▸ WHAT TO PRODUCE
Copy every line below where the string "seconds" is found.

▸ Dataset excerpts
━━━━━━

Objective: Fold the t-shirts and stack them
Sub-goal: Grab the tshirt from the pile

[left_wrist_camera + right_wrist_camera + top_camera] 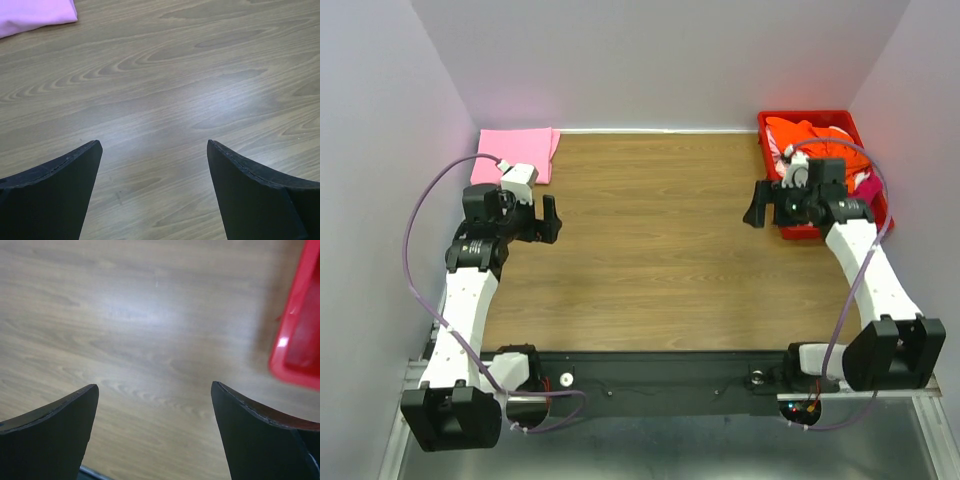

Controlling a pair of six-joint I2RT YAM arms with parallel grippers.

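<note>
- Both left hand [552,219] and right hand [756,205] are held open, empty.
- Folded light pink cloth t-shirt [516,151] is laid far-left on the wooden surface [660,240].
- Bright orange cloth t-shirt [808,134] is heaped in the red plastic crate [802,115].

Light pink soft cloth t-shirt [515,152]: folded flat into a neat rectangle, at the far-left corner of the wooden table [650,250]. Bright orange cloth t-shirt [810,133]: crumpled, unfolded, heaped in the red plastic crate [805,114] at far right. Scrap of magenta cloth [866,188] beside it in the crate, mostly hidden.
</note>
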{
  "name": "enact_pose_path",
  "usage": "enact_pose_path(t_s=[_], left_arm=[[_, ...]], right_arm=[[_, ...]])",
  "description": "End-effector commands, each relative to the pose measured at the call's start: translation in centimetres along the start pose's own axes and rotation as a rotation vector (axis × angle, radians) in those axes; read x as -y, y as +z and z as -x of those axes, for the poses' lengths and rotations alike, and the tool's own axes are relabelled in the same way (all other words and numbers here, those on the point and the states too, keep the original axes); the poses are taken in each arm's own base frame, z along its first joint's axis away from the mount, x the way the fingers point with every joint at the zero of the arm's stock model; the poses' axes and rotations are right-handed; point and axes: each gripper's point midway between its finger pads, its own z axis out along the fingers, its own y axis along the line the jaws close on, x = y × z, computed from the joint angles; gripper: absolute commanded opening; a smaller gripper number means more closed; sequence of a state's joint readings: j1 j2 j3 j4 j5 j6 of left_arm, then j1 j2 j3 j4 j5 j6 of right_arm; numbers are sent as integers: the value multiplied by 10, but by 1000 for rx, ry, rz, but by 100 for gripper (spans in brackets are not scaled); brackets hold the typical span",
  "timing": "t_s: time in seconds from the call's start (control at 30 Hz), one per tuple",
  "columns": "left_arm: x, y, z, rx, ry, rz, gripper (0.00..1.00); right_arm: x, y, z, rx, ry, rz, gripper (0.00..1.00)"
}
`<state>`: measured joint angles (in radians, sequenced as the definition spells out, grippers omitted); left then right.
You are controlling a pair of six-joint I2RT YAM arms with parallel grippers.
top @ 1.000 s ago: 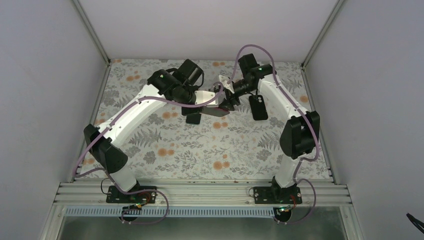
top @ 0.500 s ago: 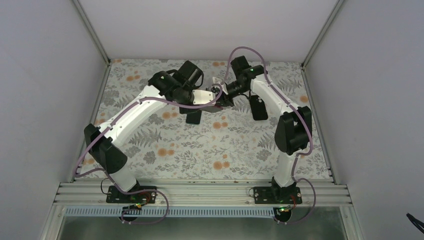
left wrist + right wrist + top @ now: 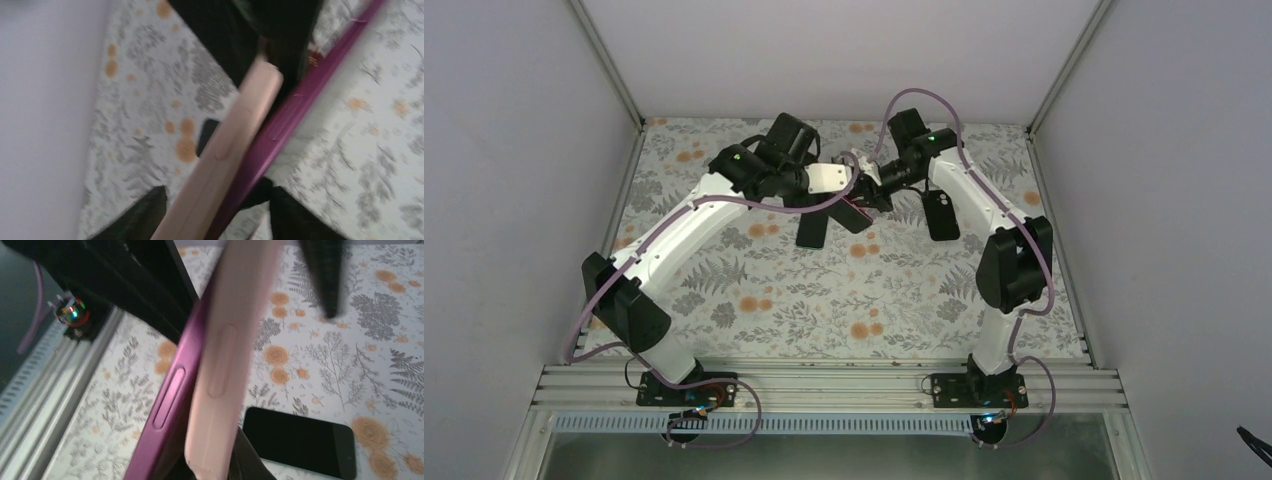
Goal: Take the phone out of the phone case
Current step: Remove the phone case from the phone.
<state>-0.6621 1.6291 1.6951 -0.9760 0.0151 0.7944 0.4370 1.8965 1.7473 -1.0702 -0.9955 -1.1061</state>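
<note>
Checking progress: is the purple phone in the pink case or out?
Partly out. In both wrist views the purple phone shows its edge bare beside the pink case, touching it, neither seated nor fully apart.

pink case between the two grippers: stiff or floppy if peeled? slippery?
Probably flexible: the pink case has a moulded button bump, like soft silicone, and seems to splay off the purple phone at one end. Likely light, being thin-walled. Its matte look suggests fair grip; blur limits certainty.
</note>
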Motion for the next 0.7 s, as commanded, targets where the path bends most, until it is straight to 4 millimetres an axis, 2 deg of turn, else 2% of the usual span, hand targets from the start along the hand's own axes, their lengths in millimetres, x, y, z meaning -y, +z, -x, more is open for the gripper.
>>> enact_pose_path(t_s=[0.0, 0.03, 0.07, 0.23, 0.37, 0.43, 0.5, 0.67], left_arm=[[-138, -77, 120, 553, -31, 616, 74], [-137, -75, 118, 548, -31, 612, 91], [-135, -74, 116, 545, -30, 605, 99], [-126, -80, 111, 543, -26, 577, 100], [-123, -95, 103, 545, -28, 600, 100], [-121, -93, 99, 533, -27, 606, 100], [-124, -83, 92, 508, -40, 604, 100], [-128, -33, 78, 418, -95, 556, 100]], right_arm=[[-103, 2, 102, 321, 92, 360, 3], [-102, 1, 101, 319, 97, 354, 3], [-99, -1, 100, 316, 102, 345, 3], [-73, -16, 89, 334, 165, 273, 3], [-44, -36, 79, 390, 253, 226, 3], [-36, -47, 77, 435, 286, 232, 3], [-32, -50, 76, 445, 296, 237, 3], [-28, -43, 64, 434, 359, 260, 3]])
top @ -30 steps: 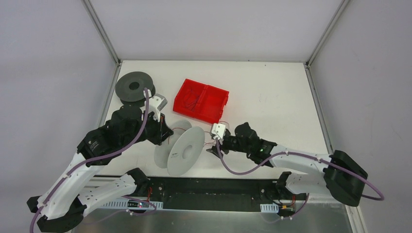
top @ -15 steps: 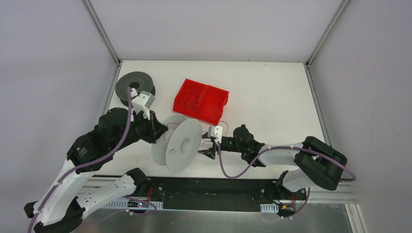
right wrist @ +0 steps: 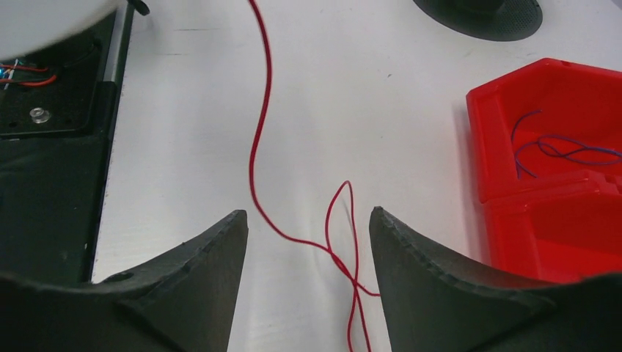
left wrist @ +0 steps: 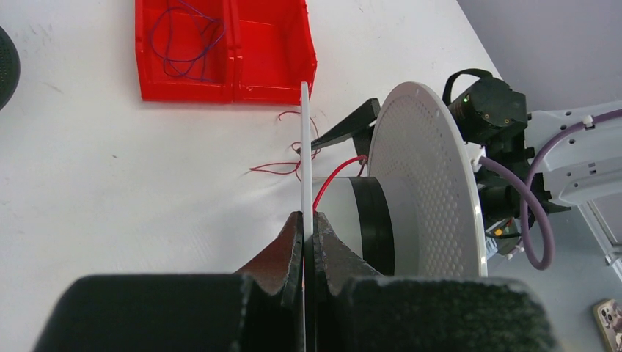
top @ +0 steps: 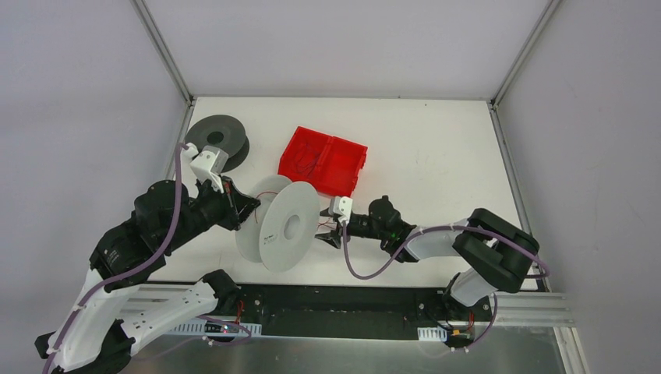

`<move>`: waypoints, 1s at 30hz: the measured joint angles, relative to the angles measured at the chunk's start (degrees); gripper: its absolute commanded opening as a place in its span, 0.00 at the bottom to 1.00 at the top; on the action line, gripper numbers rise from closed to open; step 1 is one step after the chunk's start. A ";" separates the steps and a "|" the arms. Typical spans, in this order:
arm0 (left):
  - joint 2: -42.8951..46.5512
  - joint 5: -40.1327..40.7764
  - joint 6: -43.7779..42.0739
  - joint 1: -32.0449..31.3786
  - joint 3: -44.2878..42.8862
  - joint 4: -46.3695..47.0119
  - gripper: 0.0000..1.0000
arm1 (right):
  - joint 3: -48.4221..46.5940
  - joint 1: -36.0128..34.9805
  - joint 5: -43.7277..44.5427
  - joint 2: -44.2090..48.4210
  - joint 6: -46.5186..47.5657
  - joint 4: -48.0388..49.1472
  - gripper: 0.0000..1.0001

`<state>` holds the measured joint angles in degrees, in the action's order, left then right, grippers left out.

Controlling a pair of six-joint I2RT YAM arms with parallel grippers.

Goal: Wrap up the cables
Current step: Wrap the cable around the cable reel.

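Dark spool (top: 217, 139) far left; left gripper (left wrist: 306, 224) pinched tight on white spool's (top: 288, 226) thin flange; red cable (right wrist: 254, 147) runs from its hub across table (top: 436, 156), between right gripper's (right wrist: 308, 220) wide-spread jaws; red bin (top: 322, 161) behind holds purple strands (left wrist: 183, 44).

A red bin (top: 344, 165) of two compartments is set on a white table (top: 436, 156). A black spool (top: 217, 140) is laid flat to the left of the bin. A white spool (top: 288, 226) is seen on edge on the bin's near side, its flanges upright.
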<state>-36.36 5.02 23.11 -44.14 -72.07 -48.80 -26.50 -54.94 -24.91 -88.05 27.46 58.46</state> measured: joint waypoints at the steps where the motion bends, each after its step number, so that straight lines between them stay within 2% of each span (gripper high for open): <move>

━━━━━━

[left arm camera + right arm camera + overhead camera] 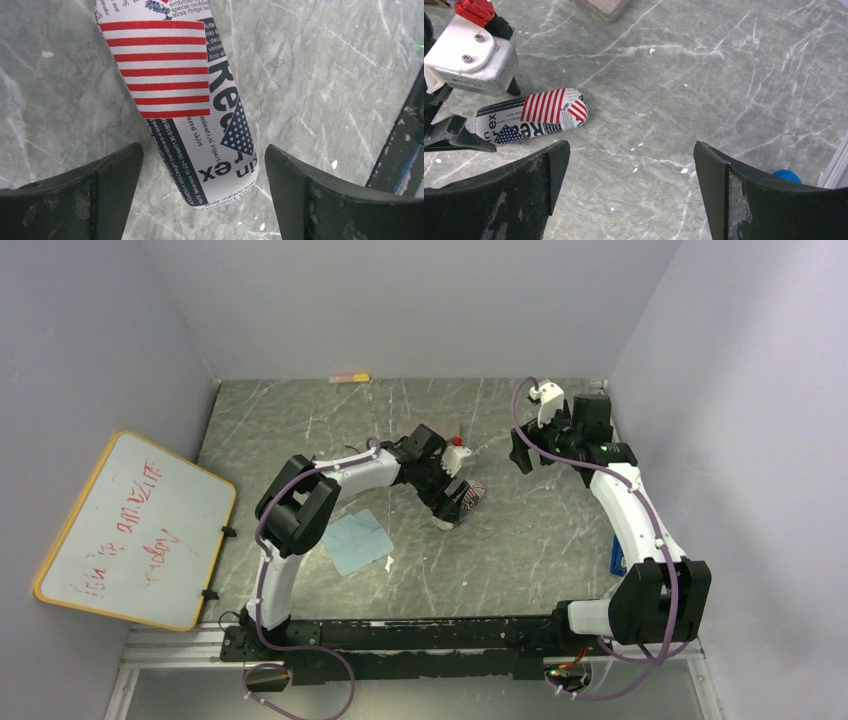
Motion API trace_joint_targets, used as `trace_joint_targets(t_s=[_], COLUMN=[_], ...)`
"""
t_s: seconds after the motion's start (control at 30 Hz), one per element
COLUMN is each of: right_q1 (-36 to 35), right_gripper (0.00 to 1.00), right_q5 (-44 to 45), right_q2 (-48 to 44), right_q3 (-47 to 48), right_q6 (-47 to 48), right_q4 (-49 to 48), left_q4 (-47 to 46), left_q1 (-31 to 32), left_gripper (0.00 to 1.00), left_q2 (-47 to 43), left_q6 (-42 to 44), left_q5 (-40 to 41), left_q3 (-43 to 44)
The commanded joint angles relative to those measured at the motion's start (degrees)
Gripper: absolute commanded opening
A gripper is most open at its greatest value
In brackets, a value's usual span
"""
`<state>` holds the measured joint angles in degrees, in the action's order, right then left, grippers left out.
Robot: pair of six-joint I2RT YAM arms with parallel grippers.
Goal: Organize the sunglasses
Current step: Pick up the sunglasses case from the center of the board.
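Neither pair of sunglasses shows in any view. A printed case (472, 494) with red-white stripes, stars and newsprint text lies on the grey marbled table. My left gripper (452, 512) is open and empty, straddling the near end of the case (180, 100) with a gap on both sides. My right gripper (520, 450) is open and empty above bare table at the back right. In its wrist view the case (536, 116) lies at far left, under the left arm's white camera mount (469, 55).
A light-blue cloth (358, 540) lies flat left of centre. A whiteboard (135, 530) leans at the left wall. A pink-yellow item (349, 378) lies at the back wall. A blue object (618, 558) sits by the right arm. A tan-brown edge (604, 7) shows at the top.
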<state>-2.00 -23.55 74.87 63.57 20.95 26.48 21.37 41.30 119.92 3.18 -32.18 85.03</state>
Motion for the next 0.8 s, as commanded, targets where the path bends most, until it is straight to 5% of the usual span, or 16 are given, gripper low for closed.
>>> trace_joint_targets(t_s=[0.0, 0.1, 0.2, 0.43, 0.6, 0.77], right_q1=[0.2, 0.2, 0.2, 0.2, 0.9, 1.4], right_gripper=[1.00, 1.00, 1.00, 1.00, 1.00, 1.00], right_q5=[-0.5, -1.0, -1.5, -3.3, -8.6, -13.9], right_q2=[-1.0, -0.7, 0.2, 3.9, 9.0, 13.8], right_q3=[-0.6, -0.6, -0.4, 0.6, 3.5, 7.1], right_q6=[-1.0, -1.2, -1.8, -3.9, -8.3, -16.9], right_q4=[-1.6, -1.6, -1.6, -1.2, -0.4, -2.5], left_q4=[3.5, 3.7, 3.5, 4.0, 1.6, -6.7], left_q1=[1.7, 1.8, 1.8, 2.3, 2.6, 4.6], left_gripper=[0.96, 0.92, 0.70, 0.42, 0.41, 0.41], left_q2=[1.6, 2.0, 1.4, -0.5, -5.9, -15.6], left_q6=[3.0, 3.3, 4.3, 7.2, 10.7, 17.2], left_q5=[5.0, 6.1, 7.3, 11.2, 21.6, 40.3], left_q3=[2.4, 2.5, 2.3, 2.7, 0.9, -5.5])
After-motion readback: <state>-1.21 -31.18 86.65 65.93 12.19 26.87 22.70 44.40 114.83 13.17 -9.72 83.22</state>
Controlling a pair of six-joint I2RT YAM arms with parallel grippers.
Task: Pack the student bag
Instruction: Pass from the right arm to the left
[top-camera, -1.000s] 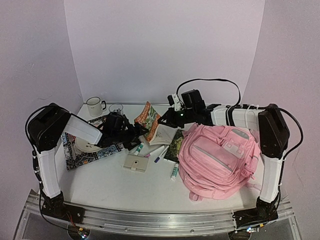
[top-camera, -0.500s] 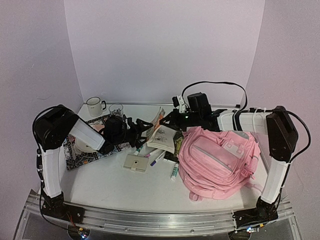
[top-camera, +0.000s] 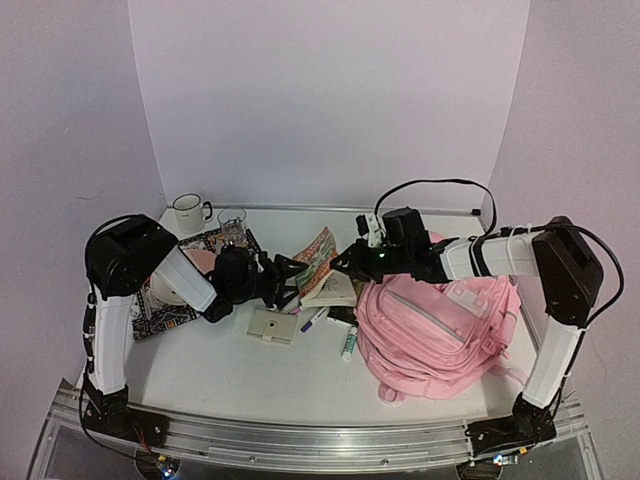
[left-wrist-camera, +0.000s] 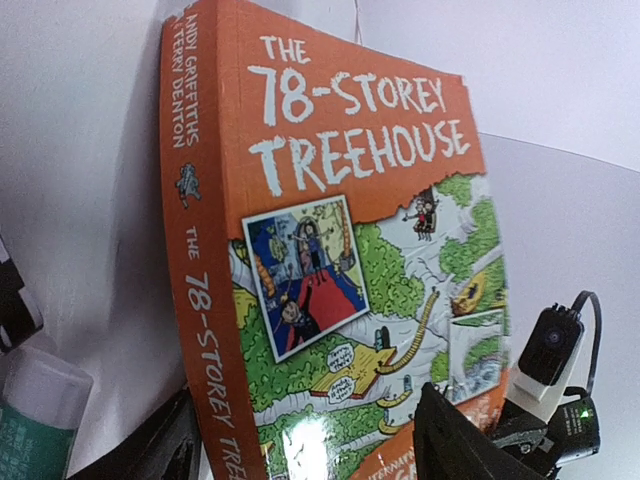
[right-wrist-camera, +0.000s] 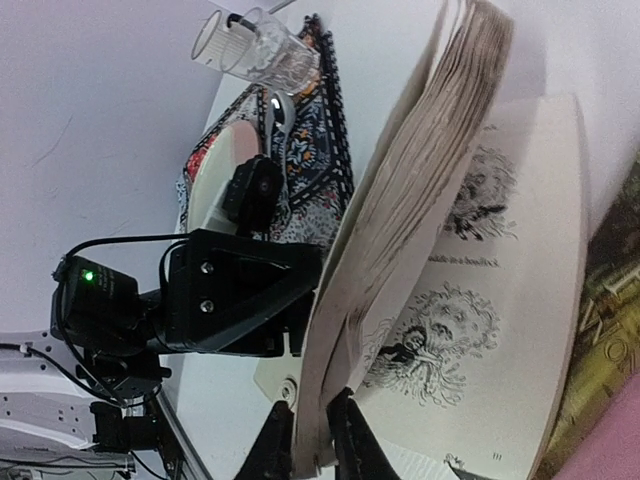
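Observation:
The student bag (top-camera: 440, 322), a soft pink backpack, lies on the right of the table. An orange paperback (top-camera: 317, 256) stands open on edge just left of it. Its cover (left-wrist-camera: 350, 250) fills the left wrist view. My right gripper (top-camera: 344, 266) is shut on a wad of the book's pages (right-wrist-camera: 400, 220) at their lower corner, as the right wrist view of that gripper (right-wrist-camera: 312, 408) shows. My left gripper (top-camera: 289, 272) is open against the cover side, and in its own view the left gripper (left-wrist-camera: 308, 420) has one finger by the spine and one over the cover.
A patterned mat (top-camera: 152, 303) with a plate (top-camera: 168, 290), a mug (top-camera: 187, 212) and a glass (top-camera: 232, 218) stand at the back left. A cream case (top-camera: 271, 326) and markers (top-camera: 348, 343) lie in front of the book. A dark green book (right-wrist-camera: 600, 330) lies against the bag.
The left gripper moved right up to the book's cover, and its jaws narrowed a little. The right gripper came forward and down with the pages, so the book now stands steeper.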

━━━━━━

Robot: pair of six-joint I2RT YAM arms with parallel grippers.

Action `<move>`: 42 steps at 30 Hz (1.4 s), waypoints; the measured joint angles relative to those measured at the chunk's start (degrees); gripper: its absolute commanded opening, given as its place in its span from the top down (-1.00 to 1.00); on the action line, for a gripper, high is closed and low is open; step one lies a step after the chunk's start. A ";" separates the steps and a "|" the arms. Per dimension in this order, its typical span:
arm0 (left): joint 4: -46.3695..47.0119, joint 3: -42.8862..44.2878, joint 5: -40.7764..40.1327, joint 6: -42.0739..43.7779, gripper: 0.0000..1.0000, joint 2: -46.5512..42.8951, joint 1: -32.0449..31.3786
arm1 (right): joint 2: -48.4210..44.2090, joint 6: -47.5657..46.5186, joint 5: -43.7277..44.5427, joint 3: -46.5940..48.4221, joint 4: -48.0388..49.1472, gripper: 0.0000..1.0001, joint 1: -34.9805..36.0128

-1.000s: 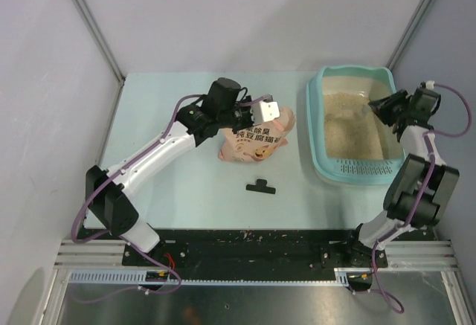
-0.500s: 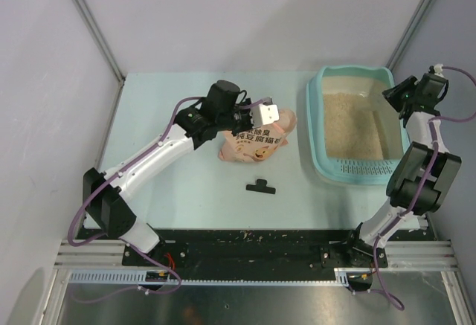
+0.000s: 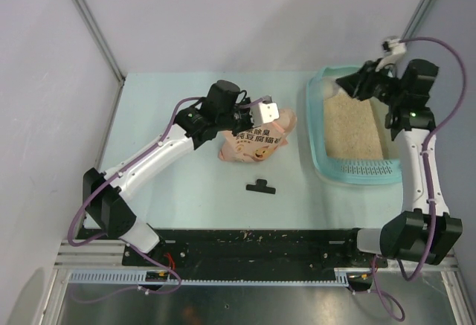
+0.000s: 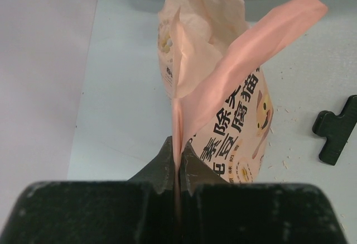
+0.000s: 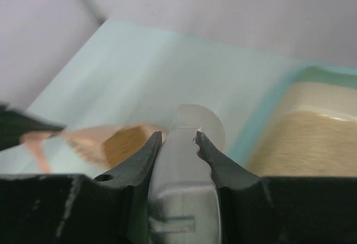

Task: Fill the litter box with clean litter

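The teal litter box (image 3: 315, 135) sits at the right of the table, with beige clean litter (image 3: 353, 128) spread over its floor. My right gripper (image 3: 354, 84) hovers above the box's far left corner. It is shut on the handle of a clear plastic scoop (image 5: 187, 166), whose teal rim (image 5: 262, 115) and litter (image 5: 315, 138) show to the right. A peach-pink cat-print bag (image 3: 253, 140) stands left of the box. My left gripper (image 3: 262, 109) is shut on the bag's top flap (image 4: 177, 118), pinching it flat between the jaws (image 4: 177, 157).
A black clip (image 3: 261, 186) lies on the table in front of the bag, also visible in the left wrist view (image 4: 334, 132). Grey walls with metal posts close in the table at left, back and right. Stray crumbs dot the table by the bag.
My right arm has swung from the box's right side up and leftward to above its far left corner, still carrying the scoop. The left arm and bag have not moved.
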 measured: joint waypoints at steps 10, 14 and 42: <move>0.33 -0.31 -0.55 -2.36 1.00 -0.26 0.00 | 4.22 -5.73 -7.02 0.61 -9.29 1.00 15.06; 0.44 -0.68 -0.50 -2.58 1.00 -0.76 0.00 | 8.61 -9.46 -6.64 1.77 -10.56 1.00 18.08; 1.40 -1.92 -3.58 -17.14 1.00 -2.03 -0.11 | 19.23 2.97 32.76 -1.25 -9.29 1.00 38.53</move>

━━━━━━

▸ REPLY TO THE EXERCISE
  "timing": "t_s: time in seconds from the call's start (control at 30 Hz), one per tuple",
t_s: seconds after the motion's start (control at 30 Hz), one per element

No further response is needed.